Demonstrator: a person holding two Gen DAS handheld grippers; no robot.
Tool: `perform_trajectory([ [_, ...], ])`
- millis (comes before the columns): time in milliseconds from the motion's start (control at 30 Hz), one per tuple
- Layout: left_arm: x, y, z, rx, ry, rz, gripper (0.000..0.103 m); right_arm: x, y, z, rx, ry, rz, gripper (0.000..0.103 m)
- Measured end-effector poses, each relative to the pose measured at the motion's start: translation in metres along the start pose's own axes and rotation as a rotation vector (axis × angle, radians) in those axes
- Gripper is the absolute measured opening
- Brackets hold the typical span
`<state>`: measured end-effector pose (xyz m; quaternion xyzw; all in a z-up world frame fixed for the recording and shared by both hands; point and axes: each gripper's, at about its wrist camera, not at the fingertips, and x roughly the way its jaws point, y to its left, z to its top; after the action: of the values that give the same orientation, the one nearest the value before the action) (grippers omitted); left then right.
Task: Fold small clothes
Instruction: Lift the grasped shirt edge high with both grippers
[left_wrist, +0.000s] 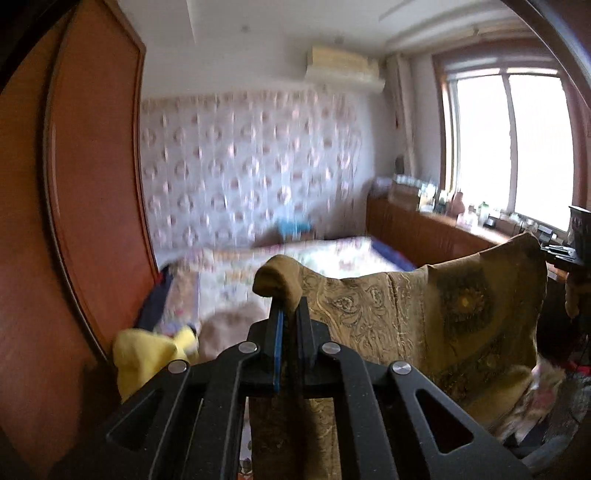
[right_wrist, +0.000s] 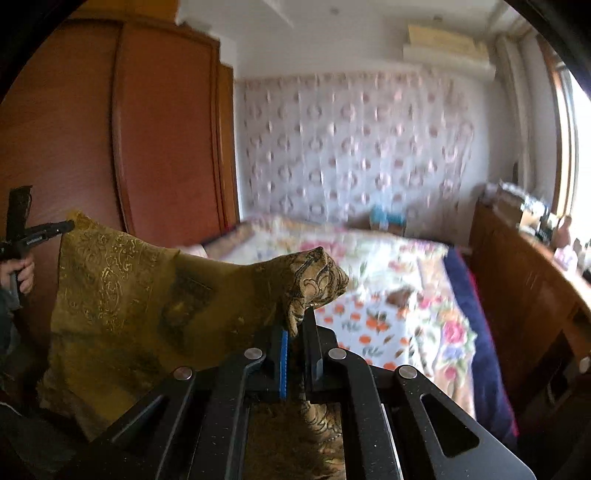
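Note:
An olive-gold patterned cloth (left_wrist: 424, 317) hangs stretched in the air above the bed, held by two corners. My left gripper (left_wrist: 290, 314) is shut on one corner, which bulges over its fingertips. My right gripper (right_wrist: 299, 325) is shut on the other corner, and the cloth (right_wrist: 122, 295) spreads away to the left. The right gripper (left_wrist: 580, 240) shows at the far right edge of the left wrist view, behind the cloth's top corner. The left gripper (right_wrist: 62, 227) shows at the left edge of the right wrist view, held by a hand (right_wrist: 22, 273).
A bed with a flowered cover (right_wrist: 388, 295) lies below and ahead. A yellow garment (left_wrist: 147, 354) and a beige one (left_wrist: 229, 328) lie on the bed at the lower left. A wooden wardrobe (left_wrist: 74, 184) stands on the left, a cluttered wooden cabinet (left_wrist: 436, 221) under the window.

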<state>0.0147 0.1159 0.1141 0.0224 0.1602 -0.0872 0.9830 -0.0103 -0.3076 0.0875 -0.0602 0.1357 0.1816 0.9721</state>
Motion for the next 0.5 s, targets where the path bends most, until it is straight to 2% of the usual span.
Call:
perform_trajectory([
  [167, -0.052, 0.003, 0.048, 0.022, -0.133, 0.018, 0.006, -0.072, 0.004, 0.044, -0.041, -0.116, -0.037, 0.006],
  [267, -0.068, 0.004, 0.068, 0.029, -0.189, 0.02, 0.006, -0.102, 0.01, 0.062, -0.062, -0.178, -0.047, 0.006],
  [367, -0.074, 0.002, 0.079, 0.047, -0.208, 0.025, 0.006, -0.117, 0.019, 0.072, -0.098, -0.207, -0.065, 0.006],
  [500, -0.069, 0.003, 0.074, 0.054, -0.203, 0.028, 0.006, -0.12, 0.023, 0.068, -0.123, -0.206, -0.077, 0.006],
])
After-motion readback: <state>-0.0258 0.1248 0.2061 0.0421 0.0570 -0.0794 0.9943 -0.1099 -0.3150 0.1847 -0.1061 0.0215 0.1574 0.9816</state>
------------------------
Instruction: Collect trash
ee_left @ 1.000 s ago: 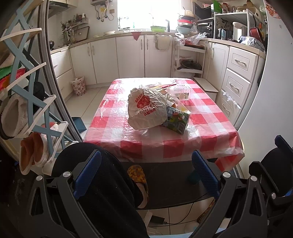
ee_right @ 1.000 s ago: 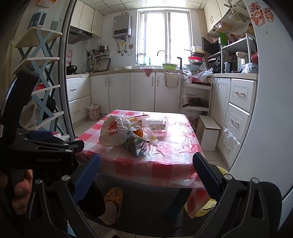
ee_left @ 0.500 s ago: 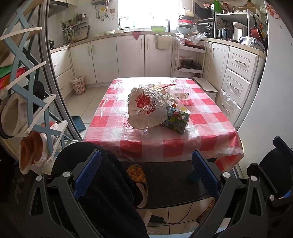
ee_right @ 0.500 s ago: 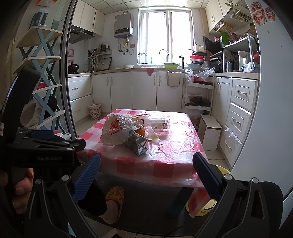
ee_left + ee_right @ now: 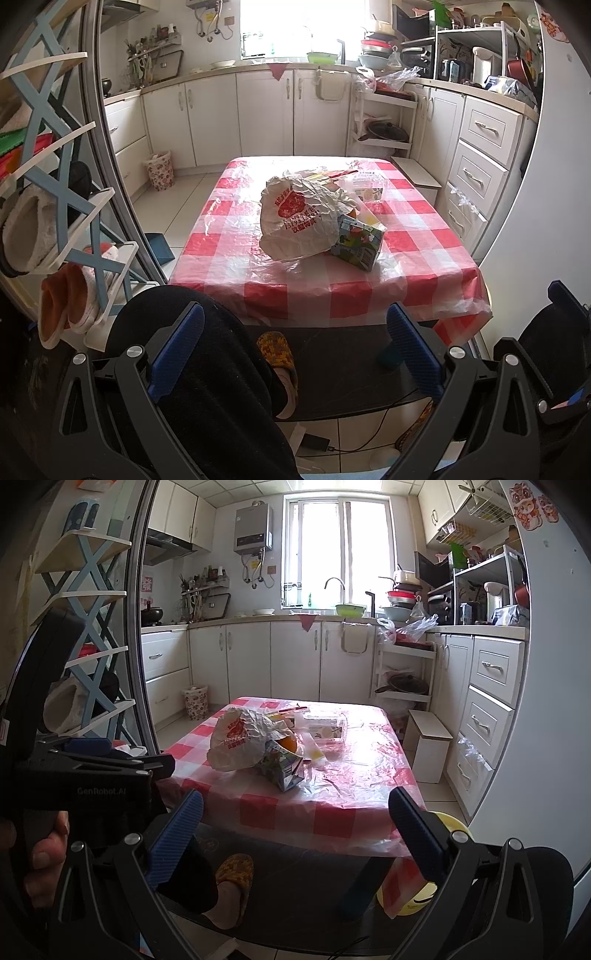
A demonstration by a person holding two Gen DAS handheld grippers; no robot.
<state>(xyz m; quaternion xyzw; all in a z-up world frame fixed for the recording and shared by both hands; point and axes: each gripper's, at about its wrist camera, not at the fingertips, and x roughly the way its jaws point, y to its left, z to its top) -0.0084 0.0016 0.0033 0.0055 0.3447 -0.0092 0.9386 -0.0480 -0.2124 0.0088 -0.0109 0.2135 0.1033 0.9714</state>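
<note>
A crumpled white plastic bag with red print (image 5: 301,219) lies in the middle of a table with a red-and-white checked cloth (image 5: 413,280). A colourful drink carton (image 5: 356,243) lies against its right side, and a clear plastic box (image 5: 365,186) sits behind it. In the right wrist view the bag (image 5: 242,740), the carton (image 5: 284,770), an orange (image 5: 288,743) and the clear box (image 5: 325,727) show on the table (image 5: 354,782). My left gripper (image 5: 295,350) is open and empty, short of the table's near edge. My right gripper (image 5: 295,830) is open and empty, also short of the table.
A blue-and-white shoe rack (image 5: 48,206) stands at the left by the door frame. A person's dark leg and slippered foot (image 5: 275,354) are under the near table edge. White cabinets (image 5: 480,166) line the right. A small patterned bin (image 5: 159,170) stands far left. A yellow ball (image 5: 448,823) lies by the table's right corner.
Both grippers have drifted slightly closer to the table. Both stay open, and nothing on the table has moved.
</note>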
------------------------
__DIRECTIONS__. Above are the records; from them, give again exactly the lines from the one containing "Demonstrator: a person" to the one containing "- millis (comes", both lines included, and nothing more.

__WRITTEN RESPONSE__.
Demonstrator: a person holding two Gen DAS handheld grippers; no robot.
Tool: `perform_trajectory([ [_, ...], ])`
- millis (comes before the columns): time in milliseconds from the motion's start (control at 30 Hz), one per tuple

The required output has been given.